In 1945, the town of Columbia became The Columbia State Historic Park to preserve and promote the amazing history of the gold rush in California. Today it is a living-history museum populated with costumed residents performing daily activities such as black-smithing.
It features the largest single collection of existing gold rush-era structures in California. Since we were visiting on a chilly early spring day, we had the town all to ourselves. It really was a "ghost town"!
The “49rs”, those seekers of a bonanza of gold, the dreamers and speculators, flooded in and eventually, the business people followed. They would make a fortune servicing those who were in pursuit of that bright shiny coveted ore.

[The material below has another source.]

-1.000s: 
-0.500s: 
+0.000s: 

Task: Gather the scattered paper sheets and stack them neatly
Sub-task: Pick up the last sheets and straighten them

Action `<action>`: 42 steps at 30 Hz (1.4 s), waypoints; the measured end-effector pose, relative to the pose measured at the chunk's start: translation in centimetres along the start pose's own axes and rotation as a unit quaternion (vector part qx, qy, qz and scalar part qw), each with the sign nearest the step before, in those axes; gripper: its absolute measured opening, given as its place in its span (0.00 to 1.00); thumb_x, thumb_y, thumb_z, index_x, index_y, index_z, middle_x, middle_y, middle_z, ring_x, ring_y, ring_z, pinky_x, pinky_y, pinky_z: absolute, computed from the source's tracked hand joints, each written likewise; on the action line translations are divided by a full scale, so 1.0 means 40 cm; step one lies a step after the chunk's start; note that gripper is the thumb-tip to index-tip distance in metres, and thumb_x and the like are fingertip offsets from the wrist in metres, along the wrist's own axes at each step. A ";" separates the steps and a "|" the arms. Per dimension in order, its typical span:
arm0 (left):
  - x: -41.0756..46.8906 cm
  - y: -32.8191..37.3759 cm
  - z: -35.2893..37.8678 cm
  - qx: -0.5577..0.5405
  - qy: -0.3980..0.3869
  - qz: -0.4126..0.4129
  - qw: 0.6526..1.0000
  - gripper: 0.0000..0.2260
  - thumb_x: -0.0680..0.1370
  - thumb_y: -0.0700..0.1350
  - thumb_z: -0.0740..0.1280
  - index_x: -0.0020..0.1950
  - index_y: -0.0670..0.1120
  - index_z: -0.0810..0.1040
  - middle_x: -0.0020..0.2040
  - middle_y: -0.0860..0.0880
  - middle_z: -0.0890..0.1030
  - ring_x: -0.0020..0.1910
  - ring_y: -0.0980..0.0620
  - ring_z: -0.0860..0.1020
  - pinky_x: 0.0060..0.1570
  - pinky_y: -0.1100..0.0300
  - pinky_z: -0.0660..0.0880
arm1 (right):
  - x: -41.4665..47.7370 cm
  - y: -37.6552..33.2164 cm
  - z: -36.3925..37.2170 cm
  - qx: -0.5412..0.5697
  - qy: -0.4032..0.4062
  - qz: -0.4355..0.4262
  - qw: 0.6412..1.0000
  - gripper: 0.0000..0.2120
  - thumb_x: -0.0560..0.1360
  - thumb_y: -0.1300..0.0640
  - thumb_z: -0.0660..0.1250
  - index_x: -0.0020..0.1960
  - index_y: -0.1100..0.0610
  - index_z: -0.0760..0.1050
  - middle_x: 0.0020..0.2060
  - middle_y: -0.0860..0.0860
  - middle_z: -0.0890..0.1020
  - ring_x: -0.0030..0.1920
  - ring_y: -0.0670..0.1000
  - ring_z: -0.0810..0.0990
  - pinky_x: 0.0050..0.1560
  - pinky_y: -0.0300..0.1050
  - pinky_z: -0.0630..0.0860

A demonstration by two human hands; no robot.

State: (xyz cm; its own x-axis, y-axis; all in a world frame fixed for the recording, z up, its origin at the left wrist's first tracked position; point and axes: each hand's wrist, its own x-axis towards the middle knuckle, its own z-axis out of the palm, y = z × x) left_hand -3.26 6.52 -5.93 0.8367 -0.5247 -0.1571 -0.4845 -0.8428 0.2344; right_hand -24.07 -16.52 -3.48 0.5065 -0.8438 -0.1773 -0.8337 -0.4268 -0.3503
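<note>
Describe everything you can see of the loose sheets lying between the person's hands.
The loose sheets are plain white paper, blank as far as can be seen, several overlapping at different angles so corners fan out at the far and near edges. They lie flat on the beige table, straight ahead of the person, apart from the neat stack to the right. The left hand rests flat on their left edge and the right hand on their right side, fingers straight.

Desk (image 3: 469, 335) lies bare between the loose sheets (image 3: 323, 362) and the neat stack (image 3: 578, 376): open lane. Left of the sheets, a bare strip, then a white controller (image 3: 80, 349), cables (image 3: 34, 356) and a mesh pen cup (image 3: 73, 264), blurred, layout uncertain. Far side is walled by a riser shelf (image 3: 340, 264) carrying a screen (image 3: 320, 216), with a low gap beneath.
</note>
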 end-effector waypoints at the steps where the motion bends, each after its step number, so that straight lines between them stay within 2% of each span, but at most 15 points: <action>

Even with these improvements in water availability, fires were a constant threat. In 1854, a great fire destroyed all of the structures in town with the exception of the one brick building, so the town had to rebuild. This time, they built mostly out of brick, but in 1857, fire broke out again.
Finally in 1859, they developed a volunteer fire department and acquired the Papeete, a small, fancifully decorated fire engine. Its arrival in Columbia was the occasion for much fanfare and celebration. A year later the Monumental, a larger hand pumper, was added. This small fire house did much to insure the survival of the picturesque main street buildings of historic Columbia we see today.
If you’re up for it, you can even pan for gold at a working gold mine! We didn’t do it, but I can imagine that it would be really fun for kids!